While the direction chosen was pseudorandom and so equally probable of being either 'up' or 'down', the actual step size taken after the direction has been decided was chosen as a random number falling within a specific type of distribution. This meant that the step size, while a random value, favoured specific ranges of values more than others. The specific distribution used was a Gaussian (normal) centred around 0, with a standard deviation of 0.1589. The Gaussian technique and these values were chosen in order to reproduce as accurately as possible the rate of change of attenuation of the real Met Office sensor data. This meant that not only would the simulated 'cloudiness' resemble reality, but also the rate at which clouds come and go.

Footnotes

  1. Janet Ramage, Godfrey Boyle. Energy Systems and Sustainability: Power for the Sustainable Future, Oxford University Press, 2011. ISBN: 9780199593743.
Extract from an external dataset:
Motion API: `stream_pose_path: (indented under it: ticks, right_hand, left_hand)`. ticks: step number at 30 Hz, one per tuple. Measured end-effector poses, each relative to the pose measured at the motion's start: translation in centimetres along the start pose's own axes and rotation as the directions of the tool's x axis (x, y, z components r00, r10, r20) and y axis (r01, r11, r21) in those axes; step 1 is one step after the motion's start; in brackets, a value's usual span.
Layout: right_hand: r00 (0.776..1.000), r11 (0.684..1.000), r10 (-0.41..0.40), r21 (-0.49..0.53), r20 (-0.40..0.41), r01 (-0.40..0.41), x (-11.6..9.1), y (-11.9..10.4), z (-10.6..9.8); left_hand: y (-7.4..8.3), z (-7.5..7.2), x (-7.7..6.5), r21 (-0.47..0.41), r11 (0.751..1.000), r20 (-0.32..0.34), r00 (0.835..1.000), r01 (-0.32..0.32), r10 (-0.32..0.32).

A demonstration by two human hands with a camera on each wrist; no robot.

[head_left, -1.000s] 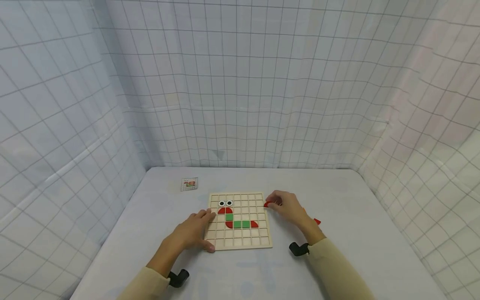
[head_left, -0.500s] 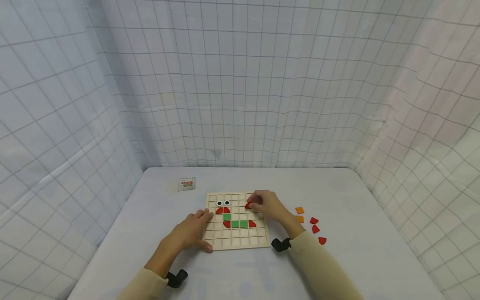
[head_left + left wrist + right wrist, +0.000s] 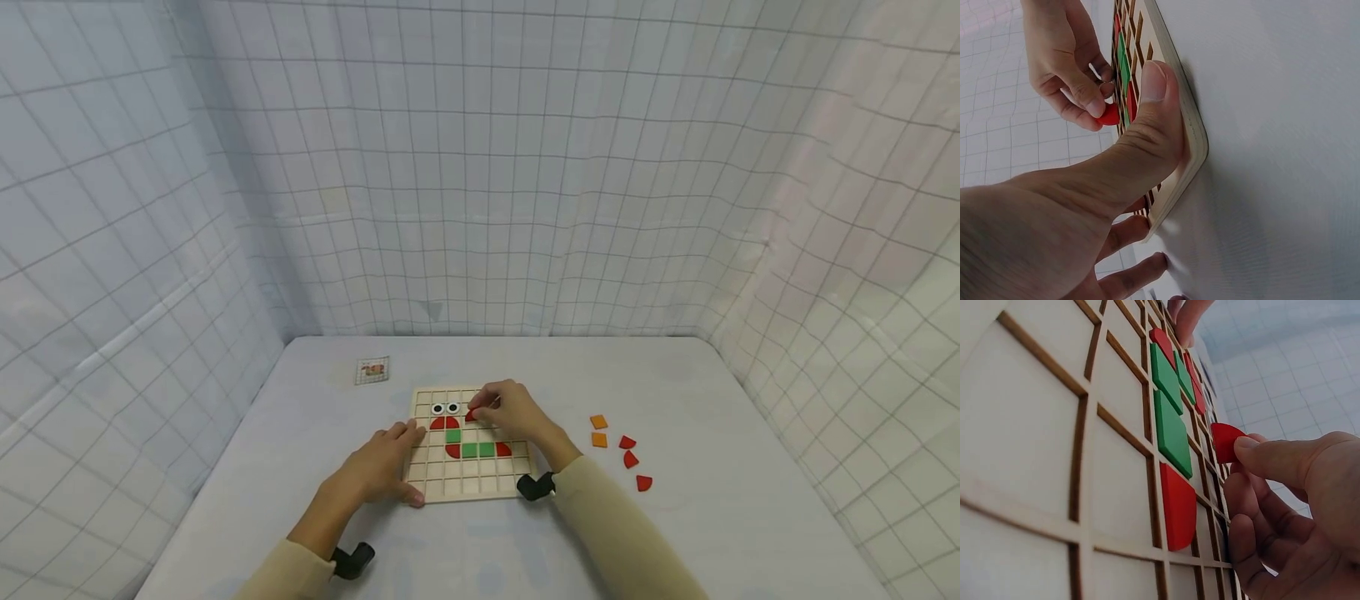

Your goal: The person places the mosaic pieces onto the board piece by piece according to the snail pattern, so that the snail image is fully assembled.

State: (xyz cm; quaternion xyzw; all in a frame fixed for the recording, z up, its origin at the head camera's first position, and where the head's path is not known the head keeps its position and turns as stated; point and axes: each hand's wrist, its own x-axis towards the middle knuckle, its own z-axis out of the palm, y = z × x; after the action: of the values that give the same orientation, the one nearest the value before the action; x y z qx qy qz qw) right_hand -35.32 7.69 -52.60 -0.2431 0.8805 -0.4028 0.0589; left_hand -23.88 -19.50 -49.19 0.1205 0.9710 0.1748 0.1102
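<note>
The right hand is pinching a red quarter-round piece between thumb and fingertips, and the piece is sticking out from the hand's left side over the upper part of the wooden board. It is sitting just to the right of the two eyes, looking about one column over, and a little to the right of the red mouth pair below them. Its shape is giving no long axis to go by; which way the curve is turning against the squares is hard to tell, as is whether the edge is touching the board. The right wrist view is showing it close to the grid. The three green squares are lying below it, nearer the person. The left hand is grasping no piece: its fingers are resting loosely along the board's left side, its thumb lying over the near left corner, so the right hand is by far the nearer one. The loose orange squares and red pieces are lying well apart, right of the board, and a picture card is lying beyond its far left corner.
</note>
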Motion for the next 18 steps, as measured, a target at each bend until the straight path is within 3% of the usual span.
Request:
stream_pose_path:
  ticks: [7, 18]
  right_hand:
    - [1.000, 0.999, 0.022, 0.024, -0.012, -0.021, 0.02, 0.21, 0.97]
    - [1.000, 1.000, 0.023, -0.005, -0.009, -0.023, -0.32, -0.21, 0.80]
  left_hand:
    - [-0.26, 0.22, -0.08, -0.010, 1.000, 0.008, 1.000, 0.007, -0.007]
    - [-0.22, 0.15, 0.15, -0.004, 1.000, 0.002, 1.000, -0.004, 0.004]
  2. Godfrey Boyle. Renewable Energy: Power for a Sustainable Future, Oxford University Press, 2012. ISBN: 9780199545339.
  3. Chang-Yu Huang, J.T. Boys, G.A. Covic, J.R. Lee, and R.V. Stebbing. Implementation and Evaluation of an IPT Battery Charging System in assisting Grid Frequency Stabilisation through Dynamic Demand Control. In Vehicle Power and Propulsion Conference (VPPC), IEEE, 2010, pages 1–6, September 2010. DOI: 10.1109/VPPC.2010.5729207.
  4. M. Ifland, N. Exner, and D. Westermann. Appliance of Direct and Indirect Demand Side Management. In Energytech, IEEE, 2011, pages 1–6, May 2011. DOI: 10.1109/EnergyTech.2011.5948534.
  5. Short, J.A.; Infield, D.G.; Freris, L.L., "Stabilization of Grid Frequency Through Dynamic Demand Control," Power Systems, IEEE Transactions on, vol.22, no.3, pp.1284-1293, Aug. 2007. DOI: 10.1109/TPWRS.2007.901489.
  6. Department of Energy and Climate Change. The Potential for Dynamic Demand. Technical report, Department of Energy and Climate Change, November 2008. URN 08/1453. (This doesn't appear to be available on the DECC's website any more. However, a copy can be found hosted here as of 09/09/12.)
  7. National Grid plc. Operating the Electricity Transmission Networks in 2020. Technical report, June 2009.